▸ Assignment:
Where the string "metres" occurs in the material below, report the whole line.

▸ Dataset excerpts:
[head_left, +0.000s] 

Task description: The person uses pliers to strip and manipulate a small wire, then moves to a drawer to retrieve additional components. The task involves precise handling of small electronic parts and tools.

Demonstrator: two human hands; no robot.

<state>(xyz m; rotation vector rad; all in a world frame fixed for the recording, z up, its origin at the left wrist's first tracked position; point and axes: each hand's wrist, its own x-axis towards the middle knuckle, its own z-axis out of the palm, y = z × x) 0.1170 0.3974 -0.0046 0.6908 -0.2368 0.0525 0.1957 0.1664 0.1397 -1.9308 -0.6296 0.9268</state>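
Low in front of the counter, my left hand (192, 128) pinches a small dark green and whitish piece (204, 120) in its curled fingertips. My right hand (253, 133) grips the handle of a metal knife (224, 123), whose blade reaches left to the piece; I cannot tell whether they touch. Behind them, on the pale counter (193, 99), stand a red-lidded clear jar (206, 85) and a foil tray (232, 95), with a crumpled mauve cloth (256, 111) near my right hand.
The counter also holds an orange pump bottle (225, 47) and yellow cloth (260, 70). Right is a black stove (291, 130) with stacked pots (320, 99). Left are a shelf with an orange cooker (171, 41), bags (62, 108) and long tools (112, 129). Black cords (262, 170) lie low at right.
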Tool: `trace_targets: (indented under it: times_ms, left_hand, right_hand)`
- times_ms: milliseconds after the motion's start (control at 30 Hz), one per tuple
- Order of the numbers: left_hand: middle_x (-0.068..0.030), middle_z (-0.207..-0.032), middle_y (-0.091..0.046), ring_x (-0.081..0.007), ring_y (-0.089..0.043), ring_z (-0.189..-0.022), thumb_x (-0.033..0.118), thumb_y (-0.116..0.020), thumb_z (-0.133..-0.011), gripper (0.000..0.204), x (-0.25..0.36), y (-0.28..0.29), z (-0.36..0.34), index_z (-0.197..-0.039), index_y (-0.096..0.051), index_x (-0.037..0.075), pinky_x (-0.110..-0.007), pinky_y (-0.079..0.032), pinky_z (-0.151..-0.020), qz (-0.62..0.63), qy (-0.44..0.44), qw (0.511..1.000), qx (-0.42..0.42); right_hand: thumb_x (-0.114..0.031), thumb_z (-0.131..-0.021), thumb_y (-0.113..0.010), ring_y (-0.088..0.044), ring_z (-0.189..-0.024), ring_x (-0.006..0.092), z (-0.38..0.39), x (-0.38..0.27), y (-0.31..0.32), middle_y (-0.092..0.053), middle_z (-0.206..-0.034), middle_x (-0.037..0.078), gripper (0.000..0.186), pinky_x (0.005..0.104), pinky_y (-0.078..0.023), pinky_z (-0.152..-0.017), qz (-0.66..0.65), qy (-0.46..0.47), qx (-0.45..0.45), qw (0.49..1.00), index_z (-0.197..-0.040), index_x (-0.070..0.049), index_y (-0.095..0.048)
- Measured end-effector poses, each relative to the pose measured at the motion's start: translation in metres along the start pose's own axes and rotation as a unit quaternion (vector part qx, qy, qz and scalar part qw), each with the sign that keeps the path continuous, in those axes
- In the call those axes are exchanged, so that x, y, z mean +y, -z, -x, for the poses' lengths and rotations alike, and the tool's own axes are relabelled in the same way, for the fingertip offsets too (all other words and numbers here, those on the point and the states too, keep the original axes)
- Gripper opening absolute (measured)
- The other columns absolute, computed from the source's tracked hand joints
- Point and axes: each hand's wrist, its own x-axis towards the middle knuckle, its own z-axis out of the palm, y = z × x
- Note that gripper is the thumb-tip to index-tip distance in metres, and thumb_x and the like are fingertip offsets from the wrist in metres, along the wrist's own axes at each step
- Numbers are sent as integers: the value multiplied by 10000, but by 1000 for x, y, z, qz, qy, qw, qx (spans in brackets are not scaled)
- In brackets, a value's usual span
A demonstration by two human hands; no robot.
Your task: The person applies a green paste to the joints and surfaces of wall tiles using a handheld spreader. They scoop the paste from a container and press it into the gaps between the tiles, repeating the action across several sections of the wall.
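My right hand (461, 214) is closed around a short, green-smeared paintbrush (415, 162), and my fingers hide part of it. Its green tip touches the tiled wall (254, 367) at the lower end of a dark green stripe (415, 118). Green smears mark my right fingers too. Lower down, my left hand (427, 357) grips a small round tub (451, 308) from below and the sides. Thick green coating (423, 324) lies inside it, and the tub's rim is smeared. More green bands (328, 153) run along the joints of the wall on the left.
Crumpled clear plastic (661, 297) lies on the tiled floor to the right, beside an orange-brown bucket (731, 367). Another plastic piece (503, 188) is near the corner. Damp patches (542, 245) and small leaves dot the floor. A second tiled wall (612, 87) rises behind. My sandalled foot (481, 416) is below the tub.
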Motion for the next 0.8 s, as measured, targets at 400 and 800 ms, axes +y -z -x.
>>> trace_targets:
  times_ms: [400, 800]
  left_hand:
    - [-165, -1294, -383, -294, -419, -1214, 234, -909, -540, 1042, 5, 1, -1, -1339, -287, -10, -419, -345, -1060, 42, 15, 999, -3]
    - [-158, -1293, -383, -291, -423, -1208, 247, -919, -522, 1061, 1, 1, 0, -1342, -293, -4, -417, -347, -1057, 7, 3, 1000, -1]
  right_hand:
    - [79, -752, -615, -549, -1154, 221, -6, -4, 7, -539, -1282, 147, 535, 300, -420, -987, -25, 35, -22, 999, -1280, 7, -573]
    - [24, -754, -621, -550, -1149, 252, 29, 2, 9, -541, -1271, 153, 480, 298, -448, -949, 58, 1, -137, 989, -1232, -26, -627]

▸ Reply to the task:
- Measured end-effector poses, each relative to the pose measured at the motion's start: translation in metres along the start pose's own axes and rotation as a unit quaternion (vector part qx, qy, qz and scalar part qw), each with the sign that keeps the path continuous, in those axes
- Note that gripper is the thumb-tip to index-tip distance in metres, and thumb_x and the like are fingertip offsets from the wrist in metres, along the wrist's own axes at each step

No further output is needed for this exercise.